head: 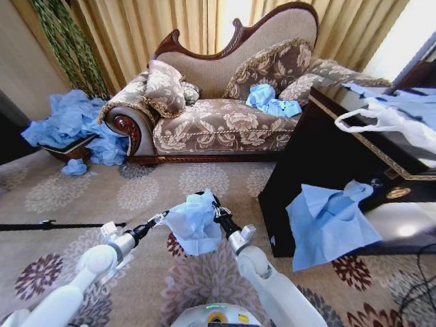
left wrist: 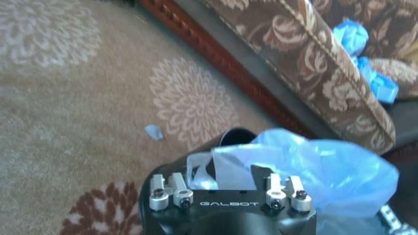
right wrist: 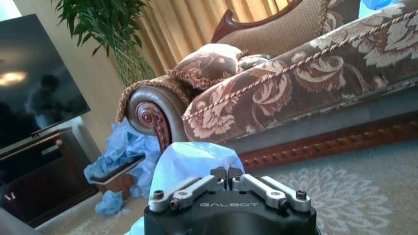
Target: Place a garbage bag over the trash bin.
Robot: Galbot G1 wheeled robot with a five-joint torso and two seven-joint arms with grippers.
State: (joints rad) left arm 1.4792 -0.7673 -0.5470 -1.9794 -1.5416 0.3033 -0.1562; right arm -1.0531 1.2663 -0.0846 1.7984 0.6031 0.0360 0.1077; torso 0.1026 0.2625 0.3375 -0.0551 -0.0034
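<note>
The right gripper [head: 216, 208] is clenched on one edge of the garbage bag [head: 193, 222]; in its own wrist view the two fingers meet with the light-blue film pinched between them. The left gripper [head: 160, 218] holds the opposite edge from the other side — its fingers stand spread apart in the left wrist view, with a flap of plastic lying between them, so it looks loose rather than clamped. The bag hangs bunched between the two arms over the patterned carpet [head: 136, 194].

Under it, in the left wrist view, a curve of black rim shows — the trash bin [left wrist: 236, 135], with the bag draped on top. Judging from this, the bag has reached the bin but its mouth is not yet spread around the rim; the opening and pulling down remain.

Further out stand the sofa [head: 218, 122], with another blue bag [head: 271, 101] on its seat, a heap of blue plastic [head: 75, 122] to the left, and a dark cabinet [head: 320, 163] to the right with a flat blue bag [head: 330, 225] leaning on it and a white bag [head: 388, 121] on top. None blocks the arms.
</note>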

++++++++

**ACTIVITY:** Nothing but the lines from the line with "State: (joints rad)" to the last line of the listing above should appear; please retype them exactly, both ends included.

**RESPONSE FOR THIS EXERCISE:**
State: (joints rad) left arm 1.4792 -0.7673 -0.5470 -1.9794 -1.5416 0.3033 -0.1562; right arm -1.0531 1.2663 -0.0846 1.7984 0.6031 0.0360 0.1077; torso 0.1026 0.2625 0.3375 -0.0551 -0.0034
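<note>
The right gripper [head: 216, 208] is clenched on one edge of the garbage bag [head: 193, 222]; in its own wrist view the two fingers meet with the light-blue film pinched between them. The left gripper [head: 160, 218] holds the opposite edge from the other side — its fingers stand spread apart in the left wrist view, with a flap of plastic lying between them, so it looks loose rather than clamped. The bag hangs bunched between the two arms over the patterned carpet [head: 136, 194].

Under it, in the left wrist view, a curve of black rim shows — the trash bin [left wrist: 236, 135], with the bag draped on top. Judging from this, the bag has reached the bin but its mouth is not yet spread around the rim; the opening and pulling down remain.

Further out stand the sofa [head: 218, 122], with another blue bag [head: 271, 101] on its seat, a heap of blue plastic [head: 75, 122] to the left, and a dark cabinet [head: 320, 163] to the right with a flat blue bag [head: 330, 225] leaning on it and a white bag [head: 388, 121] on top. None blocks the arms.
</note>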

Nothing remains to be added to the response.